_Instructions to follow_. Produce as output only the lines below starting at the line with "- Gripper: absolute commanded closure" and continuing through the line with "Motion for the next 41", each one exactly as written.
[[ Available data open ]]
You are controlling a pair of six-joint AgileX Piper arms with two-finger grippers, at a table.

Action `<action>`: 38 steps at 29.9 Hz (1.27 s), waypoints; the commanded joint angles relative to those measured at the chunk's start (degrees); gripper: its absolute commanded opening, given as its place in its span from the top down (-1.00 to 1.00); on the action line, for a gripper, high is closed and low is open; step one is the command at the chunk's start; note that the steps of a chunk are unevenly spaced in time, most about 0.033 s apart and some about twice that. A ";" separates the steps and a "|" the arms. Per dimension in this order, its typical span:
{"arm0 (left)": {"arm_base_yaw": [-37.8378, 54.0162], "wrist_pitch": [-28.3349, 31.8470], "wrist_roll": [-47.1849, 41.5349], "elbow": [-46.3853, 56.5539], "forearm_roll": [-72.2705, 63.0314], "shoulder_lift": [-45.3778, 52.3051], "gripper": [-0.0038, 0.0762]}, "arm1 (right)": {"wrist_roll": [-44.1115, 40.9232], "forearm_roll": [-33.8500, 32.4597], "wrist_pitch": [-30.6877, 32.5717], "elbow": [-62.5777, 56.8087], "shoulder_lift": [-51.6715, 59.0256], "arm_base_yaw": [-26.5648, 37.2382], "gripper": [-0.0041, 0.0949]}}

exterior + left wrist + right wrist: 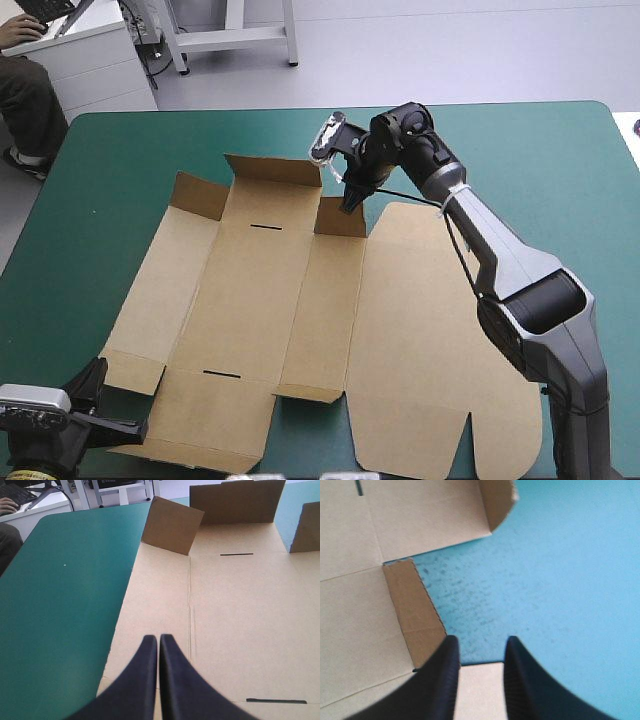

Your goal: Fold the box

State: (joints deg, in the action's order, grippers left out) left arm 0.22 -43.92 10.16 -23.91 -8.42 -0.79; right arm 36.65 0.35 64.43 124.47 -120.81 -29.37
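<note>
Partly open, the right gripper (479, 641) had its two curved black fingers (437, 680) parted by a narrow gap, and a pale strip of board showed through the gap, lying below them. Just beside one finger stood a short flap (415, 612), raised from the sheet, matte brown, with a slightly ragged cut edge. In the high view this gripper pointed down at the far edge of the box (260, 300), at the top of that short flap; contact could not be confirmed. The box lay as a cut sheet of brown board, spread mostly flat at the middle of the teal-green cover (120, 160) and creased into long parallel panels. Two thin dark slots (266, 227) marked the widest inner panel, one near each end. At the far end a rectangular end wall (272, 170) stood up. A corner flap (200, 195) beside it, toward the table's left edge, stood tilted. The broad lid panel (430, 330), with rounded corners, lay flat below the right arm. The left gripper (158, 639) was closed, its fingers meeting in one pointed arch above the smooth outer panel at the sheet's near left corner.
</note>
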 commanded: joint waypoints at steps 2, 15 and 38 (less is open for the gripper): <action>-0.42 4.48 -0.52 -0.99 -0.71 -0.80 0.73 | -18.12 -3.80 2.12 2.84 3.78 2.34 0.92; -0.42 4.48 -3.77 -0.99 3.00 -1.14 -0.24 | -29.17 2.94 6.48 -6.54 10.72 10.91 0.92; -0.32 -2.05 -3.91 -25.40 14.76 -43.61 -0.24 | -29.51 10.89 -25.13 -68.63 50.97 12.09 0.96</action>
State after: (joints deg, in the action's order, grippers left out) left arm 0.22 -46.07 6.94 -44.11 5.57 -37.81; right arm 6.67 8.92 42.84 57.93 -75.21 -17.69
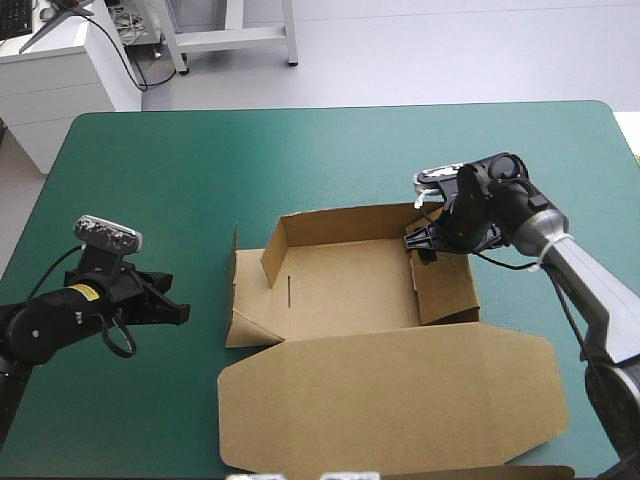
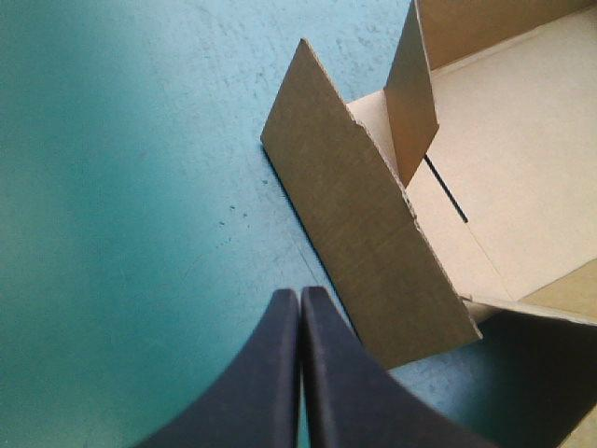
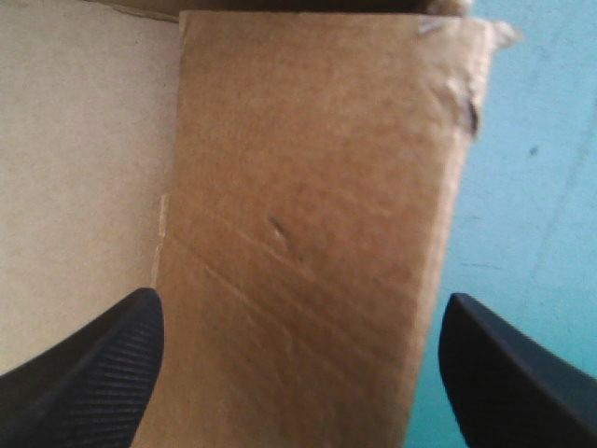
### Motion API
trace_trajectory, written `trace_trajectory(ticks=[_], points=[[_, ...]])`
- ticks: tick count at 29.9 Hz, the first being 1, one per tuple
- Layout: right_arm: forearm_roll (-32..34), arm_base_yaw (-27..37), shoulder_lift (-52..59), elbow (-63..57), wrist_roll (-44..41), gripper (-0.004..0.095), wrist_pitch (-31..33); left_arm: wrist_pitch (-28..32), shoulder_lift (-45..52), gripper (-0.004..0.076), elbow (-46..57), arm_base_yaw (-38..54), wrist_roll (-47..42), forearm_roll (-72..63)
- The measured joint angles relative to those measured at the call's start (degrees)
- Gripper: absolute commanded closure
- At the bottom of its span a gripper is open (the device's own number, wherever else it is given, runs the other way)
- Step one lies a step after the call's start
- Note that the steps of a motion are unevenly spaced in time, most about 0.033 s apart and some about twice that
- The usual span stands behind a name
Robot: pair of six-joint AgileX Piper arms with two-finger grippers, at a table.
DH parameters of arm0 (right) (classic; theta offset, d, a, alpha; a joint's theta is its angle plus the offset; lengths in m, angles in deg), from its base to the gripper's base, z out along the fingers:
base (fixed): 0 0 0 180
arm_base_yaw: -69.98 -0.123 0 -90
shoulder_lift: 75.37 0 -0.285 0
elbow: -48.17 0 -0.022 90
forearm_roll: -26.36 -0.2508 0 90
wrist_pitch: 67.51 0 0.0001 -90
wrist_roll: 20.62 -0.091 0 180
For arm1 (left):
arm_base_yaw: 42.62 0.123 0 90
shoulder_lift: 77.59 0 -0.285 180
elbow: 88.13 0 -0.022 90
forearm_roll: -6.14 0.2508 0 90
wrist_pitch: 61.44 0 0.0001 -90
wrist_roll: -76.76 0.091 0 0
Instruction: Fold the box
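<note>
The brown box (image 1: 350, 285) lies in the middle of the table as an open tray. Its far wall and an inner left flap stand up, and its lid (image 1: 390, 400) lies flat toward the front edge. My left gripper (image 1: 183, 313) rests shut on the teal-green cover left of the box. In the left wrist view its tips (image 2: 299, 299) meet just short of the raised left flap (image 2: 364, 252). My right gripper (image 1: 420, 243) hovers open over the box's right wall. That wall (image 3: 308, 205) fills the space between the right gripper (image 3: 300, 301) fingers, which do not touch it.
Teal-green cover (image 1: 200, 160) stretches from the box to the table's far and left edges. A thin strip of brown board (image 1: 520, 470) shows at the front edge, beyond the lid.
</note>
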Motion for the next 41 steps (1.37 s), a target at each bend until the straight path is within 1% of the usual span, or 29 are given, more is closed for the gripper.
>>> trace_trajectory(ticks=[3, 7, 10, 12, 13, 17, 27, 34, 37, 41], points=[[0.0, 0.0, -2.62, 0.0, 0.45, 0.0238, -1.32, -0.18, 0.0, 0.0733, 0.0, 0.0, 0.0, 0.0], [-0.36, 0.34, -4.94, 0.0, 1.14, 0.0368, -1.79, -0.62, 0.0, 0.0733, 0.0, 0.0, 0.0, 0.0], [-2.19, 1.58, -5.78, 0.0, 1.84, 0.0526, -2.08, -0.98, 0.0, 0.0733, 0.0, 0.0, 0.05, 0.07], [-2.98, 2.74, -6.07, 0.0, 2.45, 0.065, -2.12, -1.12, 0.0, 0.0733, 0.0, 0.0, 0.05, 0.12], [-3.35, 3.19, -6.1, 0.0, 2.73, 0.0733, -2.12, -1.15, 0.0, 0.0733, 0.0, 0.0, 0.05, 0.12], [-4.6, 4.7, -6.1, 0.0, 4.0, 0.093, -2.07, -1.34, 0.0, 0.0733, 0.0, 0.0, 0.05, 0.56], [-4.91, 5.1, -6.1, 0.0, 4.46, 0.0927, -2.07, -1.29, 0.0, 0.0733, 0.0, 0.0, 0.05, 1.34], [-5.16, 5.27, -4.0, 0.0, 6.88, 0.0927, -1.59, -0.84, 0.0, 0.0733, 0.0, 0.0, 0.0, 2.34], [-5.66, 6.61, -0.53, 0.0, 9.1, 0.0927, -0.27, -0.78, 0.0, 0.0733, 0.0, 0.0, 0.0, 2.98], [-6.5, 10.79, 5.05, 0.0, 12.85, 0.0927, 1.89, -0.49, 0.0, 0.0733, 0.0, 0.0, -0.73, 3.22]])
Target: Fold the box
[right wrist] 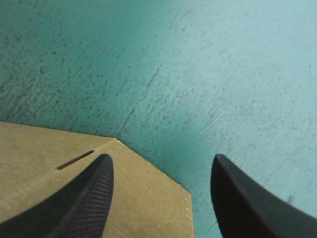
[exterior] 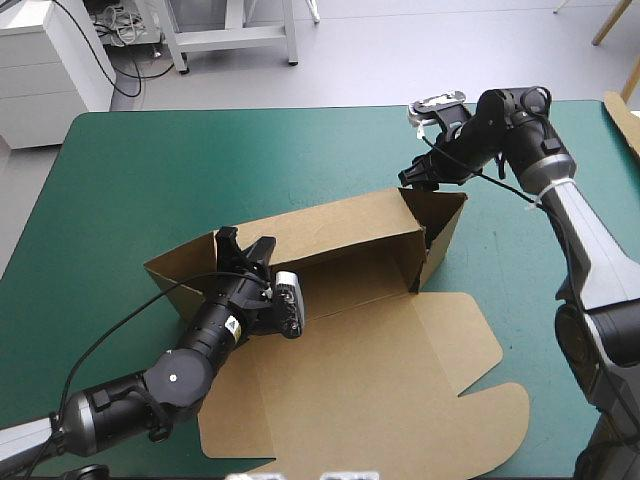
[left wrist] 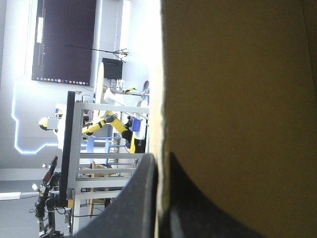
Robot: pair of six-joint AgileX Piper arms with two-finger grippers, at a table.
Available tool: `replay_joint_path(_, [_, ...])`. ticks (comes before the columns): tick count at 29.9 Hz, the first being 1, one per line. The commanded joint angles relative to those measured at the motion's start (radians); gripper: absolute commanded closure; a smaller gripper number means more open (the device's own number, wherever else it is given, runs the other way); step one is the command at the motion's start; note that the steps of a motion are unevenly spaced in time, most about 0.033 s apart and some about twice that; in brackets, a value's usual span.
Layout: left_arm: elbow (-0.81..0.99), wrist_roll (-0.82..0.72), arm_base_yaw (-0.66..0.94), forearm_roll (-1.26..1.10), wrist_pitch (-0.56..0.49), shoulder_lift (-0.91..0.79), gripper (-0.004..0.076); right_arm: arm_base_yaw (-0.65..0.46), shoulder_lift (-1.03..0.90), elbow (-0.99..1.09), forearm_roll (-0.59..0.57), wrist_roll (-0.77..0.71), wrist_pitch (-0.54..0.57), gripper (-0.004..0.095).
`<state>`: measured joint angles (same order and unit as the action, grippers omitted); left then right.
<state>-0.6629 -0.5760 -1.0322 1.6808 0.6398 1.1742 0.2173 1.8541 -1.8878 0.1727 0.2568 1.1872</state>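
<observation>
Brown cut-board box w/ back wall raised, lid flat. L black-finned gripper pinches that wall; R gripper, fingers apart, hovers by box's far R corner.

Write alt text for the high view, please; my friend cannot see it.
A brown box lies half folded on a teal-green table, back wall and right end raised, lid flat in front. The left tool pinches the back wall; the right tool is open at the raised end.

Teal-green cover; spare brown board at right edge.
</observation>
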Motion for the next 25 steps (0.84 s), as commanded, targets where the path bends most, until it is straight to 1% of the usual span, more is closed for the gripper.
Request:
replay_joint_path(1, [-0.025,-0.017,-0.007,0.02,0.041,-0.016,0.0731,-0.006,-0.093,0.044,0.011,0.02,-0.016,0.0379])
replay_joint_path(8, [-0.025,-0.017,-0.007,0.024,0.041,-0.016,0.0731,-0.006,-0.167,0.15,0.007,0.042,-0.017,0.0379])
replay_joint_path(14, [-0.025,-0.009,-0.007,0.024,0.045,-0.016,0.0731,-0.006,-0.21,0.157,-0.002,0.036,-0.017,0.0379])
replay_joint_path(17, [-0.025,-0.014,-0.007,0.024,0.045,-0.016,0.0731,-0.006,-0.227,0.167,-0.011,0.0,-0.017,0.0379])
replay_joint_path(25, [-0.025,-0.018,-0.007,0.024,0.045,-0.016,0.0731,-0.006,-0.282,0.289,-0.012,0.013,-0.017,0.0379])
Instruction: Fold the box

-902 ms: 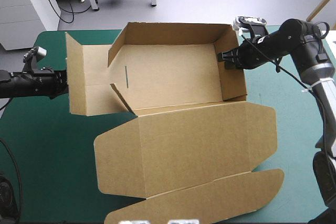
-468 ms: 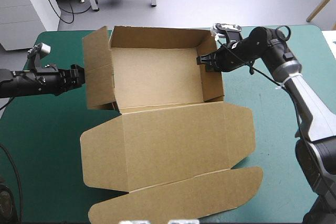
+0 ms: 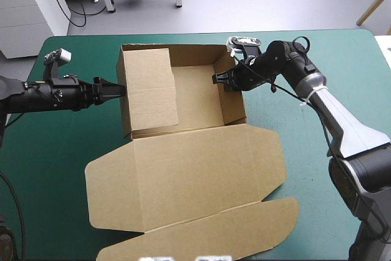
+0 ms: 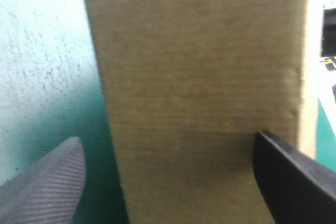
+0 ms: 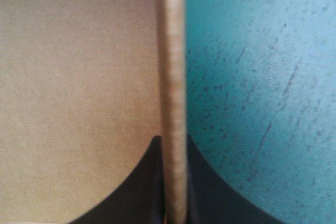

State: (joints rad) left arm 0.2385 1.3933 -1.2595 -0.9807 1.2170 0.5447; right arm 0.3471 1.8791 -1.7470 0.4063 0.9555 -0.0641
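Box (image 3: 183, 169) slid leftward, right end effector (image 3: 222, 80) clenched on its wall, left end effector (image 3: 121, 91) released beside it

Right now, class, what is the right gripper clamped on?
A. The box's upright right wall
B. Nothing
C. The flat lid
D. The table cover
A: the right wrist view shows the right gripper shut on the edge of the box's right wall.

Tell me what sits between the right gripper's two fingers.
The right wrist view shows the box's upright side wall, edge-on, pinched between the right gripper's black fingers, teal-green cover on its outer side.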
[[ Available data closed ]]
_Solution to this exercise_.
- Gripper: absolute commanded closure
- At the bottom of its span a gripper is open (the device's own number, wherever else it is given, runs the other way)
- Step one lies a step after the call's start
- Note that the steps of a motion are unevenly spaced in time, most about 0.033 s apart and some about twice that
- The usual span stands behind a name
Robot: pair of six-joint AgileX Piper arms with two-finger grippers, at a table.
DH parameters of arm0 (right) (classic; theta offset, d, a, alpha; a joint's theta is its angle plus the offset; lengths in m, angles in deg), from its base to the gripper's base, z out along the fingers:
base (fixed): 0 0 0 180
arm_base_yaw: -69.98 -0.123 0 -90
shoulder_lift: 75.37 0 -0.285 0
elbow: -48.17 0 -0.022 90
forearm_roll: -26.36 -0.2508 0 90
wrist_pitch: 67.51 0 0.0001 -90
wrist_roll: 20.62 -0.091 0 180
For arm1 (left):
arm_base_yaw: 42.62 0.123 0 90
shoulder_lift: 77.59 0 -0.285 180
elbow: 88.13 0 -0.022 90
forearm_roll: -6.14 0.2508 0 90
wrist_pitch: 61.44 0 0.0001 -90
wrist_roll: -76.76 0.091 0 0
Instruction: Fold the box
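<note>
The brown box (image 1: 350, 285) lies in the middle of the table as an open tray. Its far wall and an inner left flap stand up, and its lid (image 1: 390, 400) lies flat toward the front edge. My left gripper (image 1: 183, 313) rests shut on the teal-green cover left of the box. In the left wrist view its tips (image 2: 299, 299) meet just short of the raised left flap (image 2: 364, 252). My right gripper (image 1: 420, 243) hovers open over the box's right wall. That wall (image 3: 308, 205) fills the space between the right gripper (image 3: 300, 301) fingers, which do not touch it.
Teal-green cover (image 1: 200, 160) stretches from the box to the table's far and left edges. A thin strip of brown board (image 1: 520, 470) shows at the front edge, beyond the lid.
</note>
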Motion for the next 41 steps (1.37 s), a target at each bend until the straight path is within 1% of the usual span, or 29 are given, more is closed for the gripper.

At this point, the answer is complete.